Projetado pelo escritório Micheli e Chiappori, o Viaduto Santa Ifigênia foi inaugurado em 26 de setembro de 1913 pelo prefeito Raymundo Duprat. Sua estrutura metálica tem 225 metros de extensão e três arcos. As grades do guarda-corpo são em ferro forjado, em estilo Art Nouveau. A via de trânsito foi pavimentada com blocos de granito (paralelepípedos) e incluía duas vias de trilhos para bondes elétricos.
A estrutura do viaduto foi totalmente fabricada na Bélgica. Cerca de mil e cem toneladas de armação metálica desembarcaram no porto de Santos e chegaram na região pela estrada de ferro São Paulo Railway.

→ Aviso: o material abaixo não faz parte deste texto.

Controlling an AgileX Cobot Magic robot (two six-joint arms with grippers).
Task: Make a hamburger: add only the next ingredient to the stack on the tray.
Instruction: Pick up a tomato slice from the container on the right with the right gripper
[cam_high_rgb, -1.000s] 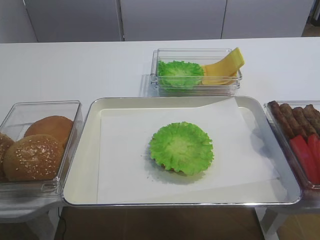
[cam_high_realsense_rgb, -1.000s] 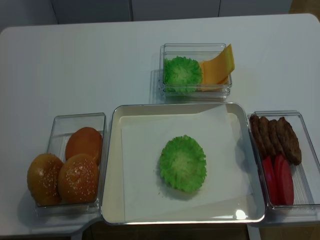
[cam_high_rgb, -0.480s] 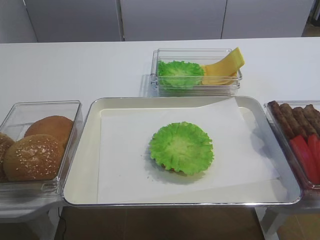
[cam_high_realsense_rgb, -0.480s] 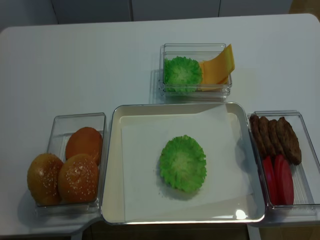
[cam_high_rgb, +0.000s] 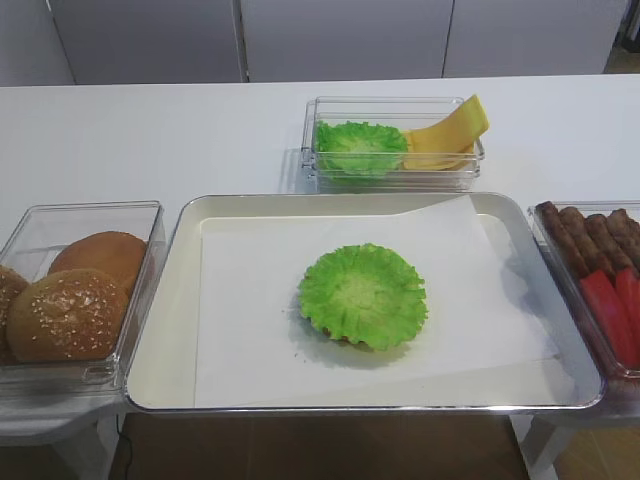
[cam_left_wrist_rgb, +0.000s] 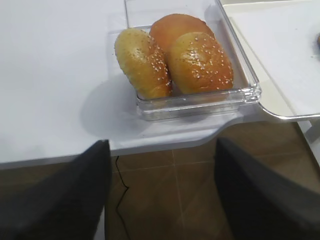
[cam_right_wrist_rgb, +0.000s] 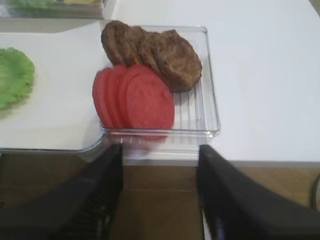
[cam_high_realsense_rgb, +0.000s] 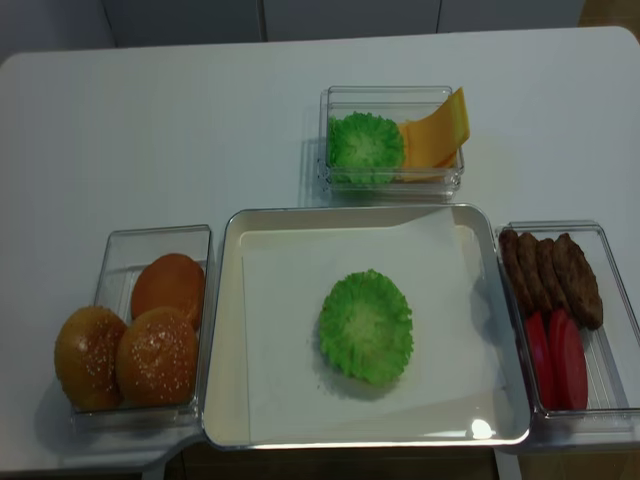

A montagem foi realizada pela empresa Lidgerwood Manufacturing Company Limited, sob a direção do engenheiro Giuseppe Chiappori, sócio de Giulio Micheli e Mário Tibiriçá, enquanto a execução das fundações ficou a cargo do mestre de obras e carpinteiro alemão Johann Grundt.
Com a construção do Viaduto Santa Ifigênia, o largo de mesmo nome transformou-se rapidamente e viu surgir vários edifícios no seu entorno.
Apenas em 1975 a estrutura passou a ser protegida por lei municipal de zoneamento. Em 1978, houve nova restauração, desta vez pela Emurb. Foram acrescentadas luminárias em estilo antigo, misturadas com holofotes, e calçamento em pastilhas coloridas, Nesse trabalho também foi acrescentada uma escada metálica de acesso à av. Prestes Maia.
O objetivo ao construir este viaduto era, além de ligar os Largos São Bento e Santa Ifigênia, melhorar o trânsito de carros e carruagens que enfrentavam a ladeira da Av. São João, além de melhorar o trânsito da rua XV de Novembro e da rua São Bento, por onde passavam os bondes. Assim, haveria uma maneira mais eficiente de ligar um lado do Anhangabaú ao outro.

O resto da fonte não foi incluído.